In some rare cases, for specific products, we may be required to share some, or all of your personal details with one or more third parties in-order to provide the service. In the event of this, we will explicitly inform the customer before sharing any details, in clear visible writing

For example, written in large bold text on the page where the service can be ordered, or by contacting the customer via email to request consent to share the personal details with the third part(ies) (not hidden within a long legal text such as a Privacy Policy or Terms of Service)

2. Are any details recorded when browsing the Privex website or payment portal

We do NOT use any form of "tracking cookies", and at the time of writing, we do NOT collect IP addresses of those using the website.

3. (General Privacy) How does Privex protect my privacy?

We make every attempt to protect your privacy where possible.

We avoid collecting personal data in the first place by:

Limiting the required personal details on our order form to the bare minimum required to provide the service
Disabling "access logs" on our web servers (or at least removing all potentially identifiable information from the log format), to ensure no IP addresses are collected of those browsing our websites.

We avoid third party services where possible, we attempt to control as much of our infrastructure as possible, to avoid any personal data being leaked to third parties whom we have no control over their privacy policies.

We do not use a third party "DDoS protection", "Web Application Firewall", or similar service for the main Privex website (www.privex.io) and the Privex Payment Gateway (pay.privex.io). A small selection of our older public websites / web applications may still use Cloudflare - however over time we're migrating these sites to use our self-hosted web server cluster, ensuring that all online communication is done directly with Privex, without any potential third party interception.
We handle all payments in-house using our very own Privex Payment Gateway, which means that none of your invoice or payment attempt information is shared with third parties.
We do not use any form of third party "hosted database" services (such as Amazon RDS, Azure SQL etc). We hold all database data on our own database cluster, with full disk encryption on all database nodes, protecting your data in the event of our database servers being seized.

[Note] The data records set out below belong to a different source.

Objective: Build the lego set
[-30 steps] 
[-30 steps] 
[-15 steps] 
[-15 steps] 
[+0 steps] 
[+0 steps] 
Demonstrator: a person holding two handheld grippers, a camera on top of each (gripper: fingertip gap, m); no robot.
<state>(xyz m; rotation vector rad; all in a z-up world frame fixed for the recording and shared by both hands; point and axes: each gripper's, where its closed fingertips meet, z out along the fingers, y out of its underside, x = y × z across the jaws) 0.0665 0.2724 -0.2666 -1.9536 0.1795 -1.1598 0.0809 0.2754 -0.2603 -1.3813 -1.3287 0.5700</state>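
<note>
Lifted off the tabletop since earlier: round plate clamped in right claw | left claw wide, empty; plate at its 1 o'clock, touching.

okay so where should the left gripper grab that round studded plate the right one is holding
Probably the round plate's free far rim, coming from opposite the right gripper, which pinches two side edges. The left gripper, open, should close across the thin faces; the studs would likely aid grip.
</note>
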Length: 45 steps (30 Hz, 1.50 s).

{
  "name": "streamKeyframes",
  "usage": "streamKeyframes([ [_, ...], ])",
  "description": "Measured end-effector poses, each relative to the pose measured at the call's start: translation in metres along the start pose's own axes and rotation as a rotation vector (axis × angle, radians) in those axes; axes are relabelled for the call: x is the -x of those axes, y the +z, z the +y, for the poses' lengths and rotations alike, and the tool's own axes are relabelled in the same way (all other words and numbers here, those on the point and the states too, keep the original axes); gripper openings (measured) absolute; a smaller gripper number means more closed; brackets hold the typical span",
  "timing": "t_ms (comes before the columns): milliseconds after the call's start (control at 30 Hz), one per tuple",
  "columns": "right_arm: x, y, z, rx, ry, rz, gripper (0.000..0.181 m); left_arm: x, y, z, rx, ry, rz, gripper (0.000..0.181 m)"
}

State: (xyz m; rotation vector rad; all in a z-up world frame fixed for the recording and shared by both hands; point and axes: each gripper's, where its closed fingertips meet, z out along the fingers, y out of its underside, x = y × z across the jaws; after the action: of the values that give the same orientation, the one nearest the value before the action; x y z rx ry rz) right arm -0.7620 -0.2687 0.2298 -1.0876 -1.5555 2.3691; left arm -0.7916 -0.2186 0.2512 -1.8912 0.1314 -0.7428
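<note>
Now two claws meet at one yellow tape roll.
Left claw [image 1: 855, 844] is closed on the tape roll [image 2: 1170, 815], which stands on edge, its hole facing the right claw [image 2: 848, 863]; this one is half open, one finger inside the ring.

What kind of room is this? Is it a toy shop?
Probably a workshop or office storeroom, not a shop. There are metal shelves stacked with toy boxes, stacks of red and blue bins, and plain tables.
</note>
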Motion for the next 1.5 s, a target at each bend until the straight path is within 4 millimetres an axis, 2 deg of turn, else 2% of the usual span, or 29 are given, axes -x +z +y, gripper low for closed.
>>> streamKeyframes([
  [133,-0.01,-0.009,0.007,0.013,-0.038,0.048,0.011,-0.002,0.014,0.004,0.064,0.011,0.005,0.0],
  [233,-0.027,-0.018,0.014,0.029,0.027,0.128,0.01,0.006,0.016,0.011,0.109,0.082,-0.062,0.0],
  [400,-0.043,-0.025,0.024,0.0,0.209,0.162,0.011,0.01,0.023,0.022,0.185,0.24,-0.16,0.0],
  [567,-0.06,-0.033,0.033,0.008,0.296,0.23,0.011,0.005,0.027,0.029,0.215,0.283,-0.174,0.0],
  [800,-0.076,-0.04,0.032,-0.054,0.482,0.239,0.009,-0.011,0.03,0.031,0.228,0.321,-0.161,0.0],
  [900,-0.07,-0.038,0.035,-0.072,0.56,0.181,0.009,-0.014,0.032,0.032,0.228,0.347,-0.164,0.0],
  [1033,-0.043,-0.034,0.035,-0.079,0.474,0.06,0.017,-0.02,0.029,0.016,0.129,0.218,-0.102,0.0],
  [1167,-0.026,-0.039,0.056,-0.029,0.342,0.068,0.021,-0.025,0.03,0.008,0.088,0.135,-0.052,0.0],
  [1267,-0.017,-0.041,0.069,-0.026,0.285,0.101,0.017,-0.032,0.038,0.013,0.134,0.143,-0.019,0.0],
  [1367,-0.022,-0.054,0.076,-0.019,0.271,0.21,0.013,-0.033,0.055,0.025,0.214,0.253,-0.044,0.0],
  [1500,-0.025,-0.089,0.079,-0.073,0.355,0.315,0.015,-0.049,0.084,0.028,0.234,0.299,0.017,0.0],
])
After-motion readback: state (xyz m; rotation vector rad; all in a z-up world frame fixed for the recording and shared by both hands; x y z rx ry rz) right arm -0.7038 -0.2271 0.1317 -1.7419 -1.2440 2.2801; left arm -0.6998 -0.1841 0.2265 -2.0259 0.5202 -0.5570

4. Use of Cookies at Privex

As mentioned in "details recorded when browsing the Privex website", we do NOT use tracking cookies in any form.

At the time of writing, we use functional cookies for the following purposes:

Storing user session data, such as:
keeping you logged in to a service such as a management panel
temporarily storing your form information for re-filling forms such as on Order Form when you've entered invalid information.
Persisting referral information when customers click on a referral link e.g. privex.io/?r=john@example.com

The functional cookies mentioned above are never used for any form of tracking your use of our services.